Hello @divyasd, and welcome to our community!

The error you’re seeing — “Client certificate authentication forced but no client certificate was provided” — usually happens when the client-authentication-mode setting in your config.xml is set to REQUIRED, but the client is not providing a valid certificate and private key during the SSL/TLS handshake.

If the client-authentication-mode is set to REQUIRED, the client must provide both the certificate and private key. If the client fails to do so, the error you’re encountering will occur.

Check your config.xml to ensure the client-authentication-mode setting aligns with your client configuration. If you don’t want to enforce client certificate authentication, you can change the setting to OPTIONAL or NONE.

Hope this helps!

Best regards,
Dasha from The HiveMQ Team

Hi @Daria_H, thank you for your response. That slightly helps. We want the client-authentication to be enforced but we suspect that the load on hivemq is increasing because of 1-2 clients that don’t produce certificates / produce invalid ones. We’re not able to see the IPs of the clients not producing the certificates / producing invalid certificates. Is there a way to find them?

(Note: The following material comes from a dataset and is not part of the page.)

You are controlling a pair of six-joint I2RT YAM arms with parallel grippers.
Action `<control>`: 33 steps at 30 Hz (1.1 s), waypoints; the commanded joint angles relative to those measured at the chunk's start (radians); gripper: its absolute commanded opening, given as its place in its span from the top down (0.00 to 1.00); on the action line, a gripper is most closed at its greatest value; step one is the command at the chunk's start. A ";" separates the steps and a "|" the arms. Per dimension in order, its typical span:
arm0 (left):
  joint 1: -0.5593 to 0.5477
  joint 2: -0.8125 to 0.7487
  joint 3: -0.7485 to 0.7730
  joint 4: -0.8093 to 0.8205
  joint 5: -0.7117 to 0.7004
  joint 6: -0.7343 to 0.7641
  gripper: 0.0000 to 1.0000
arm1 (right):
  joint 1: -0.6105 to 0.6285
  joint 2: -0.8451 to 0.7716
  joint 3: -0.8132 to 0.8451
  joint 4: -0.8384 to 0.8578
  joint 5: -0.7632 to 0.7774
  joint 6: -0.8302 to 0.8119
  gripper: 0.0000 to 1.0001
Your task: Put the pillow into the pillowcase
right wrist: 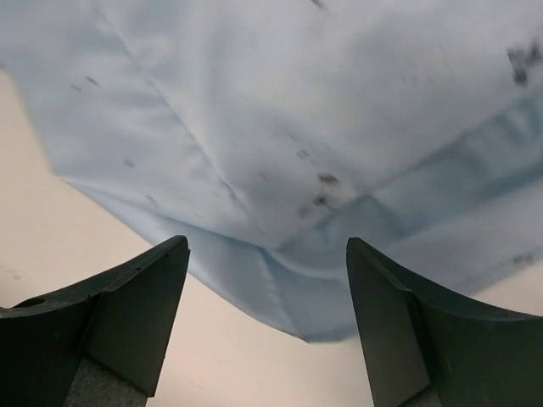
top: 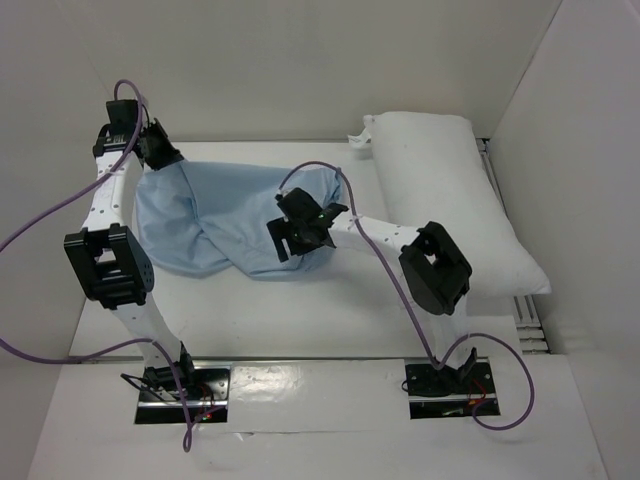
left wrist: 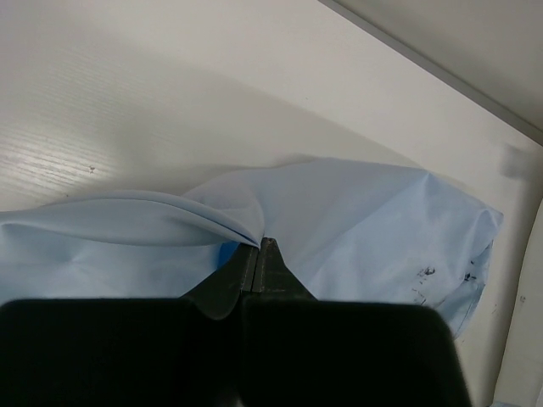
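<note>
The plump white pillow [top: 450,195] lies at the right of the table, slanting from the back toward the near right. The limp light blue pillowcase [top: 215,215] lies crumpled in the middle left. My left gripper [top: 165,155] is shut on the pillowcase's far left edge; in the left wrist view its jaws [left wrist: 259,246] pinch a fold of blue cloth [left wrist: 339,220]. My right gripper [top: 285,240] is open and empty above the pillowcase's near right edge; the right wrist view shows the blue hem [right wrist: 297,212] just beyond the spread fingers [right wrist: 267,254].
White walls enclose the table at the back and the right. A metal rail [top: 530,320] runs along the right edge beside the pillow. Purple cables [top: 390,265] loop round both arms. The arm bases [top: 185,385] sit at the near edge.
</note>
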 commanded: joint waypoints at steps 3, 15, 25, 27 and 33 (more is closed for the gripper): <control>-0.004 -0.060 -0.003 0.017 0.007 0.025 1.00 | 0.006 0.075 0.111 0.039 -0.024 0.012 0.20; -0.004 -0.051 0.008 0.017 -0.004 0.025 1.00 | 0.044 0.175 0.210 -0.076 0.051 -0.028 0.40; -0.004 -0.042 0.026 0.007 0.005 0.015 1.00 | 0.026 0.163 0.252 -0.105 0.129 -0.048 1.00; -0.004 -0.042 0.026 0.007 0.005 0.015 1.00 | 0.017 0.131 0.261 -0.105 0.141 -0.048 1.00; -0.004 -0.042 0.026 0.007 -0.004 0.015 1.00 | -0.014 0.026 0.183 -0.037 0.145 -0.026 1.00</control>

Can you also help me understand if multiple clients connecting with same client ID can also increase load?
We’re trying to debug the constant overload on hivemq and the possible reasons for it.

Hi @divyasd,

Thank you for your follow-up question regarding your HiveMQ server performance issues.

Regarding clients connecting with the same client ID - yes, this can definitely contribute to increased load on your HiveMQ broker. When multiple clients attempt to use the same client ID, HiveMQ must handle session takeovers, which involves disconnecting existing sessions and establishing new ones. This process consumes additional resources and can contribute to performance degradation, especially at scale.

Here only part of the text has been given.